Тетя Фаина очень огорчалась, что не может хоть одного мага отловить и перевоспитать до публичного покаяния. Зато с любыми проявлениями их вредоносной деятельности вела ожесточенную борьбу на всех фронтах. Смеялась над приметами, учила детей всяким фокусам с воспламенением от взгляда, исчезновением предметов и двиганьем стальной скрепки «силой мысли», с особым удовольствием рассказывала, из чего и как сделали привидение, летучего вурдалака или скорпиона величиной с трактир в каком-нибудь мистическом триллере, и ругала сказочных волшебниц и фей за то, что те мыслили узко, без размаха и фантазии. Подумаешь, платье для Золушки! И то — только до полуночи… А чтобы свое волшебство направить на излечение мачехи и ее дочек от эгоизма, злобы и глупости — это что, в голову фее не пришло? Любому нормальному человеку пришло бы, а феям волшебным не пришло! Да просто слабо им настоящие чудеса творить. Так, на глупости только и способны были.
Дети очень любили разговаривать с тетей Фаиной — не только о вреде суеверий, вообще на всякие темы. Судя по всему, и сейчас они о чем-то разговаривают. О, борьба добра и зла! Круто.
— Что это еще за дьявол? — насмешливо говорила тетя Фаина. — Никаких дьяволов не бывает. Ни с рогами, ни безрогих — никаких. Глупые выдумки. Это люди так собственное зло назвали, чтобы было на кого свою вину свалить. Гадость какую сделал: я, мол, не виноват, бес попутал. Замысливает что-нибудь против людей, а сам в уме держит: это не я, это меня черти раздирают.
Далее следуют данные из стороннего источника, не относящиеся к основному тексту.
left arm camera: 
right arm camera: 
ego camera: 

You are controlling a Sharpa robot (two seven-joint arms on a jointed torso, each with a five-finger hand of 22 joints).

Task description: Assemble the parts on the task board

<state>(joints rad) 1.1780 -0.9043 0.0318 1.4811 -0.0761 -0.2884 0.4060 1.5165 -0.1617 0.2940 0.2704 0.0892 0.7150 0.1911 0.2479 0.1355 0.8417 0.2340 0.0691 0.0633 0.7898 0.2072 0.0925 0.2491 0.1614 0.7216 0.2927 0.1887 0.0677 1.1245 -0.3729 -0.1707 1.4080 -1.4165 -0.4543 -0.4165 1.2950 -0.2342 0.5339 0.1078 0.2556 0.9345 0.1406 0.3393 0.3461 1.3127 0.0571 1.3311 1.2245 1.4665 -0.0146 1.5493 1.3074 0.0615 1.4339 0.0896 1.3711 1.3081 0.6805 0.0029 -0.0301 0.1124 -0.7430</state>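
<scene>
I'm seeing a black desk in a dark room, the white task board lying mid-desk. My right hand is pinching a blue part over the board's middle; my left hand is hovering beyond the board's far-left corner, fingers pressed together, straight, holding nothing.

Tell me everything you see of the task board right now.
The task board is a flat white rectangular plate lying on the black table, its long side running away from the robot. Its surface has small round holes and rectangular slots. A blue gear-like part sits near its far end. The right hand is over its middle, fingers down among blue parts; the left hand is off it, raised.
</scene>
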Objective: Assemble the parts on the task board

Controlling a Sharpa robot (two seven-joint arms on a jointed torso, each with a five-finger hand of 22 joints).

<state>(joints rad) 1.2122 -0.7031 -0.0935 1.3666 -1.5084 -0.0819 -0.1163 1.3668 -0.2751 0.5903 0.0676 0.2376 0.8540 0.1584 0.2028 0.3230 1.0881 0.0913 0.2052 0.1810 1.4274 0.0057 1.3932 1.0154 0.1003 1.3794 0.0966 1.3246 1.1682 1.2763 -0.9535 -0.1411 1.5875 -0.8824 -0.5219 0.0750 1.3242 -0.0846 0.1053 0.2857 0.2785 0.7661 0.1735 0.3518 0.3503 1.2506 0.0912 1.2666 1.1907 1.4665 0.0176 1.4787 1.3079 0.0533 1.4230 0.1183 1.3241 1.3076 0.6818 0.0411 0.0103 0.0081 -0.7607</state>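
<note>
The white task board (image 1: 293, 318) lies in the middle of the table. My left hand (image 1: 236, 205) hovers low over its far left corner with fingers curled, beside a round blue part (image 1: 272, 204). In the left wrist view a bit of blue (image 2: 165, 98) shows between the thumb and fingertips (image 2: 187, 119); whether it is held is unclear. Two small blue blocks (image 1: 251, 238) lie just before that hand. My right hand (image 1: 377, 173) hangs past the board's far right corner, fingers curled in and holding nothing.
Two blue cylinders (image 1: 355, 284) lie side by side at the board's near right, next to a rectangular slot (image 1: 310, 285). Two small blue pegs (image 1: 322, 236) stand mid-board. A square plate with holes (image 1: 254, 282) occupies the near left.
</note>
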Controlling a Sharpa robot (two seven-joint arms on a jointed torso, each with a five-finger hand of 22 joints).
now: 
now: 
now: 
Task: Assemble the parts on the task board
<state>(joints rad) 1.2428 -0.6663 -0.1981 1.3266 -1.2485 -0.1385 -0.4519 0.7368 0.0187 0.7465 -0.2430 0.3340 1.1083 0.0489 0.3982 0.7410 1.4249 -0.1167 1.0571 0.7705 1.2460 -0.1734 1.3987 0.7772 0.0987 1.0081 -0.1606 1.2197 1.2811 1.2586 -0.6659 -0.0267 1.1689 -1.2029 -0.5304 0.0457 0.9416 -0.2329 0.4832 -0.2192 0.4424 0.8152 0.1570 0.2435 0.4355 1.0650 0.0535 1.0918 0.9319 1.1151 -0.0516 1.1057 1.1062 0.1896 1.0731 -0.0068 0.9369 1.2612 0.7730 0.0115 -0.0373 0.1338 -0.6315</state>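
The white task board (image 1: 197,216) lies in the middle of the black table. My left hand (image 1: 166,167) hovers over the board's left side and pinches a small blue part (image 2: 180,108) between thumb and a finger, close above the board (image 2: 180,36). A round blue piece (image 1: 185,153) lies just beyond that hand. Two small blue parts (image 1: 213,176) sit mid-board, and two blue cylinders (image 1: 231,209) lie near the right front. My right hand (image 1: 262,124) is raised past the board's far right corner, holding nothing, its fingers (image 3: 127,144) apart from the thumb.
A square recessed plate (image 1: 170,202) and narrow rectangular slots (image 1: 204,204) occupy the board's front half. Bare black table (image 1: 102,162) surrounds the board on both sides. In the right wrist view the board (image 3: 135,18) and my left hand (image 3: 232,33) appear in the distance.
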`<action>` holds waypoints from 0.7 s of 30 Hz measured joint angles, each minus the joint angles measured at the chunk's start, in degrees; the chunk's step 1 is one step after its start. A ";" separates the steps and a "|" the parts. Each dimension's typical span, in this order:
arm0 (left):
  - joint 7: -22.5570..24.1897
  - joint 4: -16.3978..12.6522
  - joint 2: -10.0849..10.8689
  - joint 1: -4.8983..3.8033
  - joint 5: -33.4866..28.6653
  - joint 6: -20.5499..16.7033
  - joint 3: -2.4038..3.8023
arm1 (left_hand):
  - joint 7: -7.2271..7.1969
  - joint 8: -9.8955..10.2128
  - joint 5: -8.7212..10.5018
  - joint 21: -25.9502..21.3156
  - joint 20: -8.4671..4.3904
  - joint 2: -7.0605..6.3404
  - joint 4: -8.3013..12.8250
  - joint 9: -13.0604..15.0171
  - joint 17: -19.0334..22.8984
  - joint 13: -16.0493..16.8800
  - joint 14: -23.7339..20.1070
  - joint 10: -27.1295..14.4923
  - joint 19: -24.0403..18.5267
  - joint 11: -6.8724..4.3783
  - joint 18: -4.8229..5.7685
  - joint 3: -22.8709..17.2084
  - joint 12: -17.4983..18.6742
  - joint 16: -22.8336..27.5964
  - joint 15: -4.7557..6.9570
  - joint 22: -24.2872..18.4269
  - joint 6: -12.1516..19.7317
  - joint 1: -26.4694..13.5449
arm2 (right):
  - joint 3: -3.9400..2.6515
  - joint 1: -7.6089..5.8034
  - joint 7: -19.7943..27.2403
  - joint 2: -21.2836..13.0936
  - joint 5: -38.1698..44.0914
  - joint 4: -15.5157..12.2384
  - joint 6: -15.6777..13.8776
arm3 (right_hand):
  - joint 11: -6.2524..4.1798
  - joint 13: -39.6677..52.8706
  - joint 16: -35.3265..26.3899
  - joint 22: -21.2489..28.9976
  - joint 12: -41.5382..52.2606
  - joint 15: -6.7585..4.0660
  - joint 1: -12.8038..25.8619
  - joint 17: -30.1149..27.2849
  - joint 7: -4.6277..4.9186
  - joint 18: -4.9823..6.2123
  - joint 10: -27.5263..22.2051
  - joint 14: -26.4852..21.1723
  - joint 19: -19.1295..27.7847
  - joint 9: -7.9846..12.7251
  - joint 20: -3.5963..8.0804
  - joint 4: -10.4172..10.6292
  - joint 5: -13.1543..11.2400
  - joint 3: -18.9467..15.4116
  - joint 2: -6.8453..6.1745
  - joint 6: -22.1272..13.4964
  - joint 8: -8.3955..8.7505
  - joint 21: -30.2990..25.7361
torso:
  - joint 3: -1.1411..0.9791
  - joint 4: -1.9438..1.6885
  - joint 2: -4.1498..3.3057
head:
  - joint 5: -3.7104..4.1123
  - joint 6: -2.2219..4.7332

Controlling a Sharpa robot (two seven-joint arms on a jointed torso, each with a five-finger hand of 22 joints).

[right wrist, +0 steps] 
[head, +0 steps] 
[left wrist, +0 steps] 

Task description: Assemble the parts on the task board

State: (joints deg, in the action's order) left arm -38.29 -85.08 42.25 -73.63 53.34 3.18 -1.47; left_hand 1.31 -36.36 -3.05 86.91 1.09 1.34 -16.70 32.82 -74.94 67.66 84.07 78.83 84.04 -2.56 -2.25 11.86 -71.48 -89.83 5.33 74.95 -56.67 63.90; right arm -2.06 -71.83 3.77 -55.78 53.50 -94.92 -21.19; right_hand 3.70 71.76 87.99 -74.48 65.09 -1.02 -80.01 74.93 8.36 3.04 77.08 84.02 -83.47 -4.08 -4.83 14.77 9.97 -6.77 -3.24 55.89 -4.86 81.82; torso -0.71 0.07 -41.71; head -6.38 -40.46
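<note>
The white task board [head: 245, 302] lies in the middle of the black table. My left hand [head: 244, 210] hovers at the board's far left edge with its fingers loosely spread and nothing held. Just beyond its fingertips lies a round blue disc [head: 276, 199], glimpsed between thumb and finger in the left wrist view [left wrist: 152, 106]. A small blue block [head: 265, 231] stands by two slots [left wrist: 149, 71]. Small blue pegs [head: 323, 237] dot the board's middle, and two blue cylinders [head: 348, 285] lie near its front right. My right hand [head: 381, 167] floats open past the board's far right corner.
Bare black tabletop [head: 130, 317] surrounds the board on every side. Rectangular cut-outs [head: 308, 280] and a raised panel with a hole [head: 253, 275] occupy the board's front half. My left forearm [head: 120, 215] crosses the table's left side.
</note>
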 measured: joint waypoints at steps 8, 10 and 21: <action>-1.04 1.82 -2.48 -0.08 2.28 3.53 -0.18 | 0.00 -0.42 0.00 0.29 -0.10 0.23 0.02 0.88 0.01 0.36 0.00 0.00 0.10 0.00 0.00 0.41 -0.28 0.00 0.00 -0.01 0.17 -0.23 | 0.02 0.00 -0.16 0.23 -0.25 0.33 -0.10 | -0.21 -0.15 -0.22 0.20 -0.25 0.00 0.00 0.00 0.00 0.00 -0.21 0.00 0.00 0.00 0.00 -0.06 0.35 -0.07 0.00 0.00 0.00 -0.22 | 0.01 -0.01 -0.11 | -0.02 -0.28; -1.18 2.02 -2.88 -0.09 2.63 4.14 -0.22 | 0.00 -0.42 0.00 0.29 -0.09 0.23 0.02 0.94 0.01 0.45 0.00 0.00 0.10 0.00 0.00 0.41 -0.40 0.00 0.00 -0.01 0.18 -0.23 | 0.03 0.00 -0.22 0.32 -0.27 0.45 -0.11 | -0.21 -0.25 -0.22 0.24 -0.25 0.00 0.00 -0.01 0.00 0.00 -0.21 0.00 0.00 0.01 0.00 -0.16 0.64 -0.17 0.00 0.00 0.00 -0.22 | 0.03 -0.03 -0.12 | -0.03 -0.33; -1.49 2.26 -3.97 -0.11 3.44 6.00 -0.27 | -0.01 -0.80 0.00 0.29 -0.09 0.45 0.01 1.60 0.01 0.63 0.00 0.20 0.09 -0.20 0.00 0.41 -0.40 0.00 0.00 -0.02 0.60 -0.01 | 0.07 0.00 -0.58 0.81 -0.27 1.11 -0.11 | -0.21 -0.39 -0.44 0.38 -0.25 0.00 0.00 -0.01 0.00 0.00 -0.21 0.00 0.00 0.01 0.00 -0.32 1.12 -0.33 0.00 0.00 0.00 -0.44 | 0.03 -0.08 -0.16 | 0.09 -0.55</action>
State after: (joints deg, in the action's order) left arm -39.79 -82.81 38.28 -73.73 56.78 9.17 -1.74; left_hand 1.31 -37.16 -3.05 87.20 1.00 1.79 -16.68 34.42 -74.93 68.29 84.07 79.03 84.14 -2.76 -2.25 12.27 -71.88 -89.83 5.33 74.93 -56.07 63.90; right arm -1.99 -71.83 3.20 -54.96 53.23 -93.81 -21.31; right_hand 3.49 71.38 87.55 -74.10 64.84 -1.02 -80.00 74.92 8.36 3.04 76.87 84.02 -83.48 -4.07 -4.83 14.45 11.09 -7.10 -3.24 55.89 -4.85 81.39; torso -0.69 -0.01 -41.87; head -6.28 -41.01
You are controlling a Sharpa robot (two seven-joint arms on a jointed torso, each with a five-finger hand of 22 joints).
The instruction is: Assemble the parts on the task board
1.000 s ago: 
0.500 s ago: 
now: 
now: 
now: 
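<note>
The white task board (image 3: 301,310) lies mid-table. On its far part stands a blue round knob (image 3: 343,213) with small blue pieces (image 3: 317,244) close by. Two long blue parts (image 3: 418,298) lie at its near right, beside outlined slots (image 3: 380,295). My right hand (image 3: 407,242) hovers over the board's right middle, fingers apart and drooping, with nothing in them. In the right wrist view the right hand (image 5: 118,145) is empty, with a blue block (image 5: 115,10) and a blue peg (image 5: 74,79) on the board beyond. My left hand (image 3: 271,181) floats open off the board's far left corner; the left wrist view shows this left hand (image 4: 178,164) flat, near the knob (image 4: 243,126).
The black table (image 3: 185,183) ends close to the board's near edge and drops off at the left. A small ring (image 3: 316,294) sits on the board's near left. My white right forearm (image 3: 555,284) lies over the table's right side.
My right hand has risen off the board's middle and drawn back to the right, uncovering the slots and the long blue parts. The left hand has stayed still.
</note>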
Не хочет себя в человеческом образе держать, удобней ему скотом жить: это в меня дьявол вселился… Черти-дьяволы во всем виноваты, а он ни в чем не виноват. А что сам в себе зло растит — так кто ж в этом признается?
Что-то тихо спросила Наташа, Ася смысла вопроса не уловила, услышала только слово «вселился».
— А понимать надо! — серьезно ответила тетя Фаина. — Всегда думать надо: что это — добро или зло? Как только подумал что-нибудь плохое — считай, это зло в тебя вселилось. Это еще не беда, это со всяким может случиться. Но кто-то с плохими мыслями борется, прогоняет их, понимает, что поддаваться им нельзя, — вот так зло в себе и побеждает. И никто в него не вселяется. А кто-то с плохими мыслями не борется. Наоборот — думает все хуже и хуже, а потом уже и делает что-нибудь плохое, а потом уже решает: ну и ничего, и еще хуже можно делать… Вот так зло в нем и растет. Бывает, так разрастается, что уже ничего человеческого не остается, одно только злое зло. И все, и погиб человек, скормил себя злу.